Last week, I shared a blog post from Flipboard’s engineering team about their new, mind-blowing website. Not only did they create a great desktop version of their service, but they built a stunning, Canvas-driven mobile version. Their whole reason for not using the DOM (HTML and CSS) was for the sake of visual performance and user experience. 60 frames per second. In iOS, we call this butter. It isn’t something iOS developers sacrifice. It’s the expected norm. In fact, it is by and large why HTML5-driven, app-wrapped apps are so bad. With the web stack, smooth animation doesn’t happen. When a scroll view doesn’t scroll like butter, it looks jumpy. Jumpy looks cheap. Facebook suffered from this. So they went native. Basecamp suffered from this, so they are slowly going native.
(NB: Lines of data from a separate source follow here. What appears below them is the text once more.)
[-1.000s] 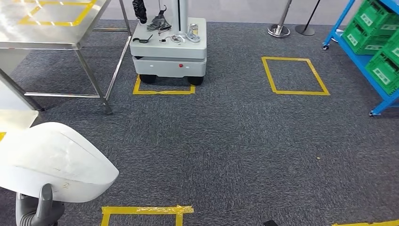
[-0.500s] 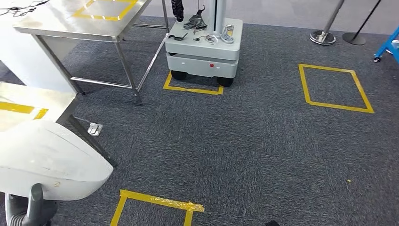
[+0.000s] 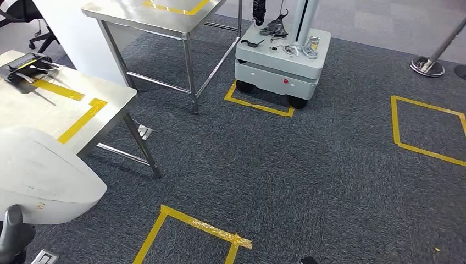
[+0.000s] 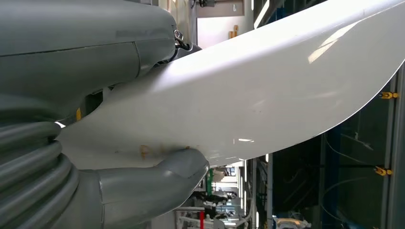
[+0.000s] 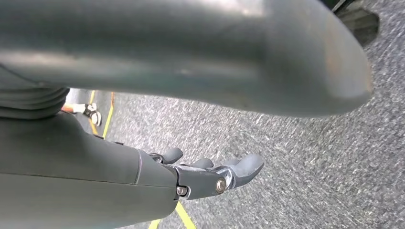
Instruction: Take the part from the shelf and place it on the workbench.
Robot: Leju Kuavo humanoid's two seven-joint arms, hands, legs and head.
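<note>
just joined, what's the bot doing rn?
It's carrying a big white part in its left hand, thumb pressed on the part's edge. The workbench with yellow tape is just ahead on its left; the part isn't on it yet. The right hand hangs over the carpet, fingers loose, holding nothing. A grey wheeled base is parked further ahead.
</note>
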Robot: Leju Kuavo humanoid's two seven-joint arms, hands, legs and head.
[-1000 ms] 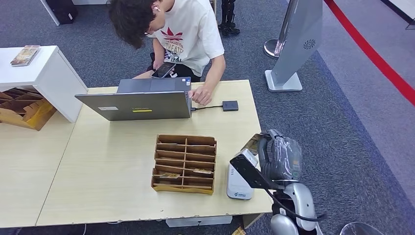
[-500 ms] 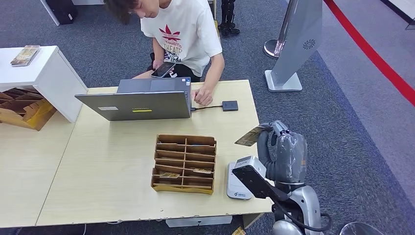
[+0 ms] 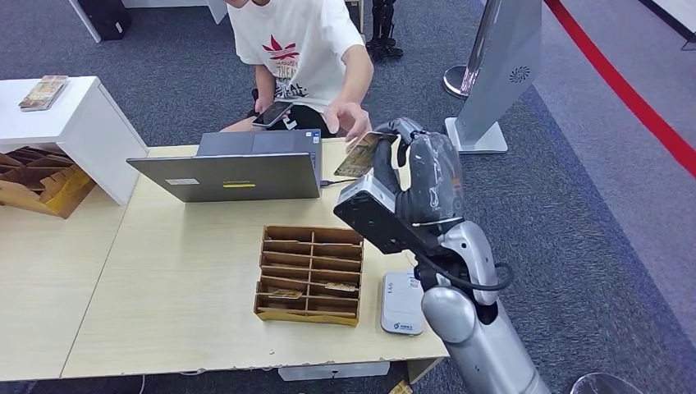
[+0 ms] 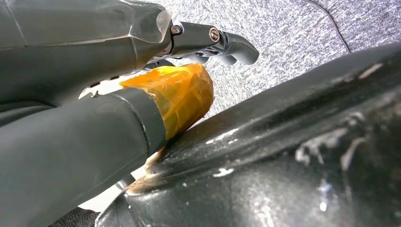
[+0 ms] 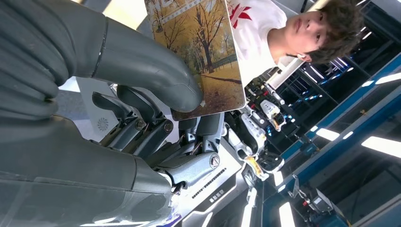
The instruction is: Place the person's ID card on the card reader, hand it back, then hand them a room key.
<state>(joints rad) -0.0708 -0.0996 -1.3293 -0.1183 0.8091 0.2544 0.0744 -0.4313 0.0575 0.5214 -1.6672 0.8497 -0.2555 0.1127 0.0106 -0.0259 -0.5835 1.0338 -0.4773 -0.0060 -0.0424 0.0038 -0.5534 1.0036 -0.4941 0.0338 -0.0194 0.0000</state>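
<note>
The right hand point(image 3: 414, 168) is up over the far right part of the surface point(image 3: 189, 287), and it grips one ID card point(image 3: 359, 154) between its thumb and fingers. In the right wrist view the card point(image 5: 198, 52) shows a picture of autumn trees, with the thumb point(image 5: 146, 71) pressed across its face. The card is in the air, tilted, just beside one outstretched hand of the person point(image 3: 347, 117) across the surface; whether the two touch I cannot tell. The person's other hand holds one phone point(image 3: 273, 114).

Down on the surface, one white card reader point(image 3: 402, 302) lies at the near right edge, with nothing on it. Just left of it sits one wooden divided tray point(image 3: 310, 275), and a couple of cards lie in its near compartments. One grey laptop point(image 3: 238, 168) stands open at the far side.

The left hand point(image 4: 142, 94) hangs by the robot's body, over grey carpet, with an orange-taped thumb; its fingers are apart with nothing in them.
</note>
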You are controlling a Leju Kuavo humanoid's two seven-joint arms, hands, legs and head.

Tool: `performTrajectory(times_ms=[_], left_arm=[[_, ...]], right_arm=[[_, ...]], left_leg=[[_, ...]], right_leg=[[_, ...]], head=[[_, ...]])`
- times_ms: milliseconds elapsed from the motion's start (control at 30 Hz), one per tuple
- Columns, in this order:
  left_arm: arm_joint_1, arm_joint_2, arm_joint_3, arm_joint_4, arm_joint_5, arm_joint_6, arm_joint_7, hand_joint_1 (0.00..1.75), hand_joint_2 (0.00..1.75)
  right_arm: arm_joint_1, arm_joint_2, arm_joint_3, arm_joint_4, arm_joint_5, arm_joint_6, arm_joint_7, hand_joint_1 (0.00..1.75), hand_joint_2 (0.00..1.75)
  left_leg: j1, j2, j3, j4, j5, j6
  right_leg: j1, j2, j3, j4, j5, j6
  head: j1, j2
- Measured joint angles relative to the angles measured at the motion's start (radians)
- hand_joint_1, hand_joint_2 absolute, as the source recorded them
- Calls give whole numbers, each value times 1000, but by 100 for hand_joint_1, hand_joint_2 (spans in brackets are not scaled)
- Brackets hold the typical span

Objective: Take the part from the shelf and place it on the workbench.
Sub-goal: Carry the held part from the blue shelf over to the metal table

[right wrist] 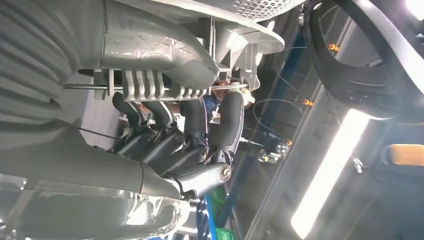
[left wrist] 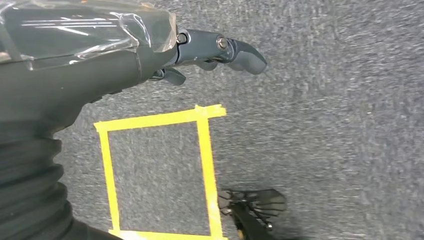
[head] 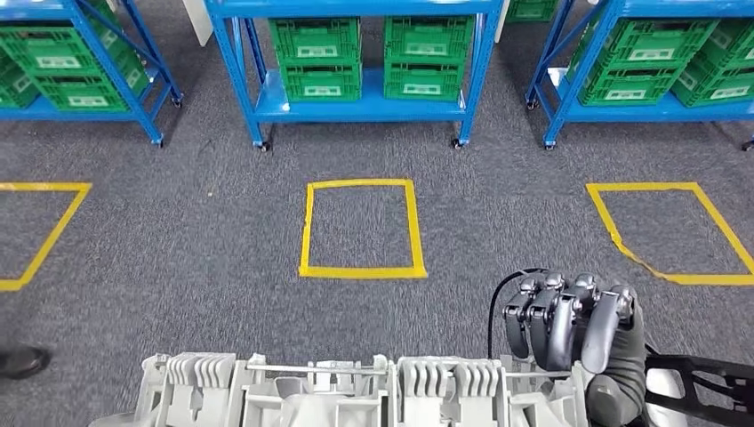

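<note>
Right hand (head: 573, 329) of mine is clamping the right end of the grey part (head: 356, 391), fingers (right wrist: 200, 125) curling over its ribbed edge. I am carrying the part low before my body, off the shelf (head: 364, 107), above the carpet and a yellow tape square (head: 360, 229). My left hand (left wrist: 220, 52) is hanging free, fingers loosely apart. I judge this long part could tilt and slip, since one hand alone is gripping it.

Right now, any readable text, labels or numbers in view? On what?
None readable.
Crates: white labels on the fronts, too small and blurred to read.
Grey part, held by the right hand: no marking visible.
Yellow tape squares: plain floor outlines, no text.
</note>
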Motion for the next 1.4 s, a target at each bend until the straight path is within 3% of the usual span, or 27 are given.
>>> performTrajectory(times_ms=[33,67,133,167,200,267,300,367,400,433,467,533,567,633,700,767,800,867,933,1033,1067,1100,1133,1200,1233,1300,1400], left_arm=[[-2,0,0,1,-6,0,-2,0,175],[-3,-1,1,2,-11,1,-4,0,175],[-5,-1,1,7,-20,2,-10,0,175],[-7,-1,2,10,-22,4,-14,0,175],[-10,1,3,13,-25,7,-19,0,175],[-15,5,5,22,-31,18,-34,0,175],[-17,9,6,30,-33,26,-44,0,175],[-21,19,9,51,-37,40,-64,0,175],[-23,23,12,62,-39,44,-72,0,175],[-24,27,14,72,-40,47,-78,0,175],[-25,30,16,81,-41,49,-83,0,175],[-30,34,19,93,-46,50,-90,0,175],[-33,35,21,98,-49,48,-92,0,175],[-36,35,24,103,-52,44,-94,0,175],[-37,36,28,103,-53,39,-95,0,175],[-38,35,33,92,-56,28,-95,0,175],[-38,34,36,83,-58,19,-95,0,175],[-38,30,44,63,-64,1,-95,0,175],[-36,24,50,47,-70,-16,-95,0,175],[-33,16,51,36,-79,-29,-96,0,175],[-32,14,51,34,-82,-29,-96,0,175],[-31,12,51,33,-85,-29,-97,0,175],[-31,10,51,33,-87,-29,-98,0,175],[-30,8,51,33,-89,-28,-99,0,175],[-31,7,51,32,-92,-27,-100,0,175],[-34,7,51,30,-100,-26,-106,0,175],[-36,4,56,24,-113,-27,-117,0,175]], right_arm=[[1,0,0,1,6,0,-1,154,175],[2,0,-1,2,13,0,-2,154,175],[3,0,-2,6,21,-1,-7,154,175],[2,0,-2,8,23,-1,-9,154,175],[0,0,-2,9,23,-2,-10,154,175],[-5,0,-1,10,25,-4,-12,154,175],[-7,0,0,11,27,-4,-13,154,175],[-11,0,1,14,32,-6,-16,154,175],[-12,0,2,16,34,-7,-17,154,175],[-15,0,3,17,35,-8,-18,154,175],[-18,0,4,18,35,-10,-19,154,175],[-24,0,8,20,35,-12,-21,154,175],[-26,0,10,21,34,-12,-23,154,175],[-29,0,13,22,34,-12,-27,154,175],[-33,0,16,22,33,-11,-31,154,175],[-40,1,18,22,30,-7,-35,154,175],[-45,1,18,22,28,-5,-37,154,175],[-54,2,18,19,25,-1,-38,154,175],[-62,3,20,13,23,0,-39,154,175],[-67,3,21,6,24,-1,-42,154,175],[-67,3,22,4,27,-1,-43,154,175],[-66,3,23,2,30,-1,-43,154,175],[-66,2,23,-1,33,-1,-44,154,175],[-67,1,24,-6,38,0,-47,154,175],[-67,1,25,-9,43,0,-49,154,175],[-66,1,26,-17,56,2,-53,154,175],[-64,1,27,-26,70,4,-57,154,175]], left_leg=[[-1,1,-18,2,15,-1],[-2,2,-38,5,30,-2],[-1,4,-83,19,57,-6],[1,5,-108,31,68,-9],[0,5,-132,46,76,-14],[-2,4,-165,73,91,-24],[-3,4,-175,79,100,-29],[0,3,-188,82,118,-38],[3,3,-195,89,106,-43],[5,1,-203,110,74,-50],[9,0,-212,149,23,-57],[14,-2,-233,270,-73,-69],[16,-2,-238,328,-87,-71],[17,-2,-217,370,-45,-68],[12,-4,-130,277,-2,-49],[2,-4,-23,127,-25,-24],[-3,-4,9,77,-45,-14],[-6,-2,25,33,-51,-7],[-2,1,23,11,-30,-1],[-1,3,0,6,1,2],[-1,3,-11,9,7,0],[-1,3,-22,14,12,-2],[0,3,-33,21,15,-5],[4,0,-54,45,16,-12],[3,-4,-69,60,14,-17],[0,-11,-93,84,12,-29],[4,-18,-110,99,14,-42]], right_leg=[[0,0,-9,65,-35,-1],[0,0,-11,120,-46,6],[-1,0,21,152,-4,33],[-3,0,61,117,20,45],[-4,0,116,49,23,49],[-3,2,210,-95,-20,37],[1,2,229,-135,-41,26],[2,0,214,-144,-38,7],[1,-1,203,-142,-27,-2],[-1,-2,192,-142,-15,-10],[-2,-3,179,-142,-3,-16],[0,-3,152,-141,19,-21],[2,-3,138,-141,31,-21],[6,-3,113,-140,53,-20],[9,-2,93,-140,74,-18],[11,-3,84,-140,89,-10],[8,-5,81,-140,95,-4],[7,-9,76,-141,108,7],[8,-8,57,-117,95,9],[5,-2,-14,53,0,0],[3,-1,-32,111,-24,3],[1,-1,-33,137,-34,9],[-2,-1,-13,122,-30,19],[-10,6,71,-4,-1,39],[-11,17,108,-64,9,42],[-10,31,135,-113,14,30],[-9,17,125,-107,23,6]], head=[[1,0],[1,0],[1,0],[1,0],[2,0],[1,0],[1,0],[1,0],[0,0],[-1,0],[-3,0],[-5,0],[-5,0],[-6,0],[-5,0],[-5,0],[-5,0],[-5,0],[-4,0],[-2,0],[-2,0],[-2,0],[-2,0],[-2,0],[-1,0],[-2,0],[-3,0]])
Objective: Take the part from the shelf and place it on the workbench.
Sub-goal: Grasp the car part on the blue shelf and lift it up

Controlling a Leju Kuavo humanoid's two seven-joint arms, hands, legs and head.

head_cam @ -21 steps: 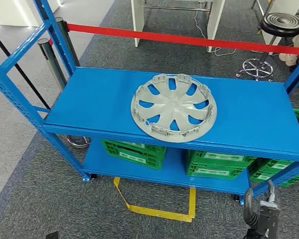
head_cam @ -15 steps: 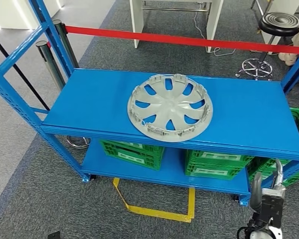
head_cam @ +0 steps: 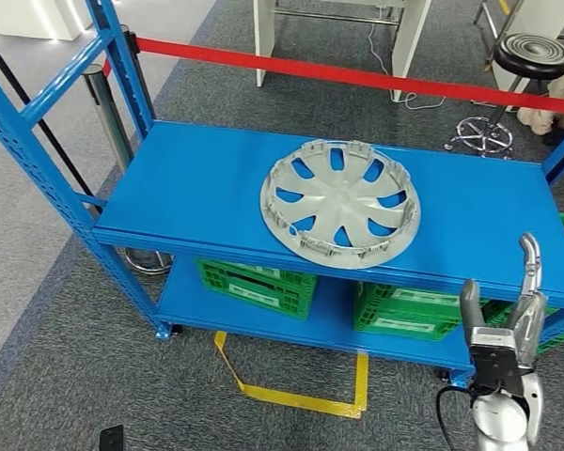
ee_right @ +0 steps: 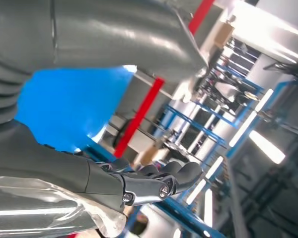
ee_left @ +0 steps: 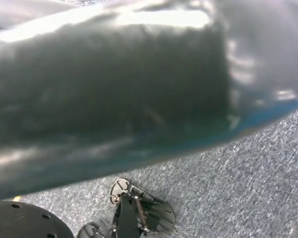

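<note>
From the head view, the silver spoked plastic wheel cover (head_cam: pixel 340 203) lay flat on the blue metal shelf (head_cam: pixel 194 188), overhanging its front edge; the right hand (head_cam: pixel 504 338) rose empty, fingers spread, risking nudging it off. The right wrist view showed those dark fingers (ee_right: pixel 155 183) holding nothing. The left hand's state could not be told.

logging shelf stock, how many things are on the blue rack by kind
hubcap: 1, on the top shelf
green crates: 3 on the lower shelf, counting one partly hidden on the right; a further crate edge shows past the rack's right post
total: 4
</note>
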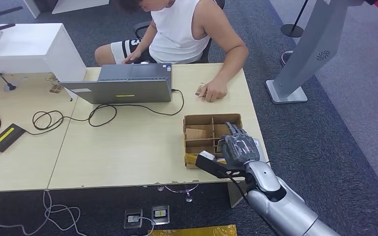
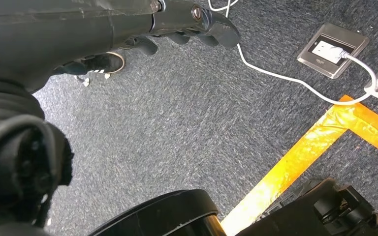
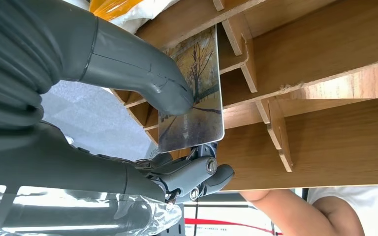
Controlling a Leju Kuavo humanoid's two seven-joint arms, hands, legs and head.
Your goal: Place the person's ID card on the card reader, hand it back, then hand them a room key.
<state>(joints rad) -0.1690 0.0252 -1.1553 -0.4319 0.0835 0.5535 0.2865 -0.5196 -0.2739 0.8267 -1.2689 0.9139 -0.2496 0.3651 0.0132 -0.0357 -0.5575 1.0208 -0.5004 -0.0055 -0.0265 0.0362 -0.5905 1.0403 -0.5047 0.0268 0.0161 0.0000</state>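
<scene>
Pinching a tree-pictured room key point(image 3: 193, 93) over the wooden divider box point(image 1: 197, 119), right hand point(image 1: 239, 147); left hand's point(image 2: 187, 22) fingers seemingly curled.

Head view: bright, even overhead light, soft short shadows under the laptop point(image 1: 123, 84) and cables on the surface point(image 1: 128, 147). White block point(image 1: 27, 46) near clipping. Mild softness overall, no motion blur.

Left wrist view: dimmer; carpet point(image 2: 177, 123) textured and sharp, near dark parts at the edges out of focus. Orange tape point(image 2: 300, 152) saturated.

Right wrist view: warm, well lit wood, sharp. Right hand point(image 3: 103, 98) up close is slightly soft; specular glare on the plastic film near its base. Card point(image 3: 194, 93) face shows faint sheen.
</scene>
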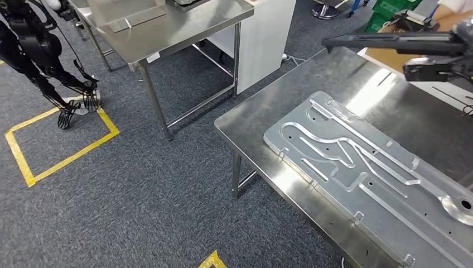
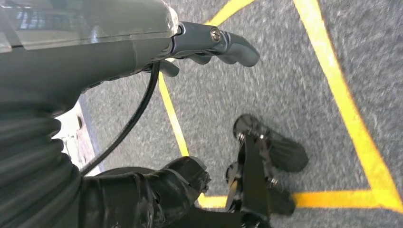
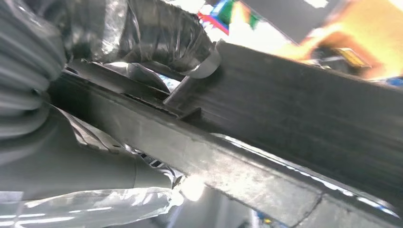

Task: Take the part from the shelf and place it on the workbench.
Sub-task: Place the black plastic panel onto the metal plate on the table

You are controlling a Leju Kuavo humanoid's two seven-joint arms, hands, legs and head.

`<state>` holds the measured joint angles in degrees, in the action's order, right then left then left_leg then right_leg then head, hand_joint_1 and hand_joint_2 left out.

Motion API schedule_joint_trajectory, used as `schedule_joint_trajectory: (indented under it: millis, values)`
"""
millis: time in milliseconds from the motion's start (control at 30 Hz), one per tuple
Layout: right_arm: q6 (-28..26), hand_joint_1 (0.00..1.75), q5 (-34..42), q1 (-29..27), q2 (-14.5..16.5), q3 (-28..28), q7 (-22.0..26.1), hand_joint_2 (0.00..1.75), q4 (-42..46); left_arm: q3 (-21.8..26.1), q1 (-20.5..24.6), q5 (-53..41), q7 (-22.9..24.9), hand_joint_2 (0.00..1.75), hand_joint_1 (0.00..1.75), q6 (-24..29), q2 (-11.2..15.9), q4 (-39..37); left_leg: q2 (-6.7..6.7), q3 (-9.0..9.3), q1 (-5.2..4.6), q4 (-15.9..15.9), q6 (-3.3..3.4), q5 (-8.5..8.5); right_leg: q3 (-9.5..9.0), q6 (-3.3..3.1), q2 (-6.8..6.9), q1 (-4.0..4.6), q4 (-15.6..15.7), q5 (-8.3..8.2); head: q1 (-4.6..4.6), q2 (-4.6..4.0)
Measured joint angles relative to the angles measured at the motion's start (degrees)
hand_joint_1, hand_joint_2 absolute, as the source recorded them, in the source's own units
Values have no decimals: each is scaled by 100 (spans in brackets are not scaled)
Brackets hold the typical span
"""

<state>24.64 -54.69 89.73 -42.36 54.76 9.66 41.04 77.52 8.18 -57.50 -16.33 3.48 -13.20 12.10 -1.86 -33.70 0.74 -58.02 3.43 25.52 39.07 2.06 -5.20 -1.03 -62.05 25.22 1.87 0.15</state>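
Observation:
The part is a long flat black bar, held level in the air above the far edge of the steel workbench at the upper right. My right hand grips it at the picture's right edge. In the right wrist view the hand is wrapped around the dark part, fingers on one side and thumb on the other. My left hand hangs over the grey carpet with nothing in it, fingers stretched out.
A large machined aluminium plate covers much of the workbench. A second steel table stands at the back, with a white cabinet beside it. A black robot-like frame stands by a yellow taped square on the floor.

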Motion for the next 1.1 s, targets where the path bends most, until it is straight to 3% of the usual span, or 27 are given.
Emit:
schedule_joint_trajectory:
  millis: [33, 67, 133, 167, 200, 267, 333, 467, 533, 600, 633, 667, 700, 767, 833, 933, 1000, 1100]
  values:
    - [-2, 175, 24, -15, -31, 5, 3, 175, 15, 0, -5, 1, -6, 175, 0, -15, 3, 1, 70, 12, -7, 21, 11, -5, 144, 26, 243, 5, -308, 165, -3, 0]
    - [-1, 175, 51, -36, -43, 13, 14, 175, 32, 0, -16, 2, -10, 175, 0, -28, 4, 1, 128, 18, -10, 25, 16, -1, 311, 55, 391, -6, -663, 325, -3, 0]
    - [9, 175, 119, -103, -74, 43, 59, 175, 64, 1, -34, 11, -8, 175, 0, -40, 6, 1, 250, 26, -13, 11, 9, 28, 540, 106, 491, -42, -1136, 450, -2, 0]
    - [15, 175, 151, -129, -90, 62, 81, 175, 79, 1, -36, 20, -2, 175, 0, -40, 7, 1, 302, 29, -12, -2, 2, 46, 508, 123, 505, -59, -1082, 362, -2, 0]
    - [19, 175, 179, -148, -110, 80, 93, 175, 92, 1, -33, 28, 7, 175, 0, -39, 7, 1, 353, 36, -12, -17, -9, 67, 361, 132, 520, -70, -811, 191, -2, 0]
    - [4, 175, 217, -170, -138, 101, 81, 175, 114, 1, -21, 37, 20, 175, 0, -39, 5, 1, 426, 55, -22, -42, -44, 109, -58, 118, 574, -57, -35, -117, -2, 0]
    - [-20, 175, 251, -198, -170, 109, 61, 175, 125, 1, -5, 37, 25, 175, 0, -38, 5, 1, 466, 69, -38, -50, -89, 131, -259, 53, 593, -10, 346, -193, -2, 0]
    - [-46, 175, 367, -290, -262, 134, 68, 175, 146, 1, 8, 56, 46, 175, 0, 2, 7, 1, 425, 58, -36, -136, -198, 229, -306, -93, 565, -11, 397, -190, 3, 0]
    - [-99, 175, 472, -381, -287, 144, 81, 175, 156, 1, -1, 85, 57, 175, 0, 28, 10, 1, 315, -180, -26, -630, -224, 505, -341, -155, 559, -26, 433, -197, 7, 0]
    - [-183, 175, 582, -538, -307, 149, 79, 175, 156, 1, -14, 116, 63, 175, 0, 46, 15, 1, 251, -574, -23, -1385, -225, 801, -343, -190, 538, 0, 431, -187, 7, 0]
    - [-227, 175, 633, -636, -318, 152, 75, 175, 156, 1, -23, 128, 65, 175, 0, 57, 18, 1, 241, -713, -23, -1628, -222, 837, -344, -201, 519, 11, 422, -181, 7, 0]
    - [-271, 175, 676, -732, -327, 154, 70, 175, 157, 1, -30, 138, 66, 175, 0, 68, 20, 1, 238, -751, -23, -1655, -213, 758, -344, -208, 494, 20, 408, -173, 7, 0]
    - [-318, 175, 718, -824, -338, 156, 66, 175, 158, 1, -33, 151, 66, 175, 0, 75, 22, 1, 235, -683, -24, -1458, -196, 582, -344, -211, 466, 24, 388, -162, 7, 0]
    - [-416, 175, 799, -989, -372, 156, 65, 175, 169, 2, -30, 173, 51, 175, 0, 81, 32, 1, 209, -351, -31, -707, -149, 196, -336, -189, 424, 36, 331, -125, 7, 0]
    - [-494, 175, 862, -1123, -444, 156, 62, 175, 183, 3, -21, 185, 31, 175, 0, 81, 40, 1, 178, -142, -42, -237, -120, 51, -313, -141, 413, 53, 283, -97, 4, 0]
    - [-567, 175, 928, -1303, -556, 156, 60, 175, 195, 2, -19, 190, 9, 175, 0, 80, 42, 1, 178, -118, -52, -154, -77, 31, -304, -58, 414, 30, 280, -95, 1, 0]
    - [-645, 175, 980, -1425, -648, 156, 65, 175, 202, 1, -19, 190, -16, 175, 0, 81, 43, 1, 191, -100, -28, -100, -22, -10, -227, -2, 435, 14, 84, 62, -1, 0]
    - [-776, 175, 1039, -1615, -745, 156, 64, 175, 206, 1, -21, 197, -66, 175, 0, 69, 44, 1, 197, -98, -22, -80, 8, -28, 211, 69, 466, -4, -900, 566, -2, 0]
My bank suffers from this but they continue using Phone Gap and it is the worst app that I am forced to use.

As Gruber points out:

Blinded by ideology, oblivious to the practical concerns of 60-FPS-or-bust-minded developers and designers, the W3C has allowed standard DOM development to fall into seemingly permanent second-class status.

The DOM was never built for what we are doing with the web today. But Faruk is right about the DOM:

[The DOM makes] content easily accessible to anyone, anywhere, anytime, using any device

This is what is difficult. If you want to build a great product, some sacrifices must be made. Gruber says so perfectly that “shipping is a feature.” Ship early, ship frequently is oft the motto of web companies, and one I agree with. Flipboard chose to use new technology that fits their product and by doing so increased the amount of effort needed to pull it off. If Gruber is right, that Flipboard is working hard on accessibility for their new web service, then I don’t see much of a problem here. Before last week, Flipboard was only available as an app. Last week that changed. Those that need accessibility will have to wait a bit longer.

But like Gruber and Faruk, I care highly for accessibility. This is why I took the opportunity with Ashes a couple years ago to involve a blind man in testing the app. With his help, most of the app is fully accessible through VoiceOver. Subsequently, Ashes was featured on a number of podcasts because of it’s accessibility. Making it accessible was an afterthought. Design and, as Faruk says, flashiness were crucial to making the app what it was. The design sold it. But accessibility came soon too.

I think in a year we’ll look back at the amazing, open-source library that Flipboard will have released for making Canvas accessible and forget that for a few months we had a beautiful, cool app that was inaccessible. But in the meantime, the conversation will continue.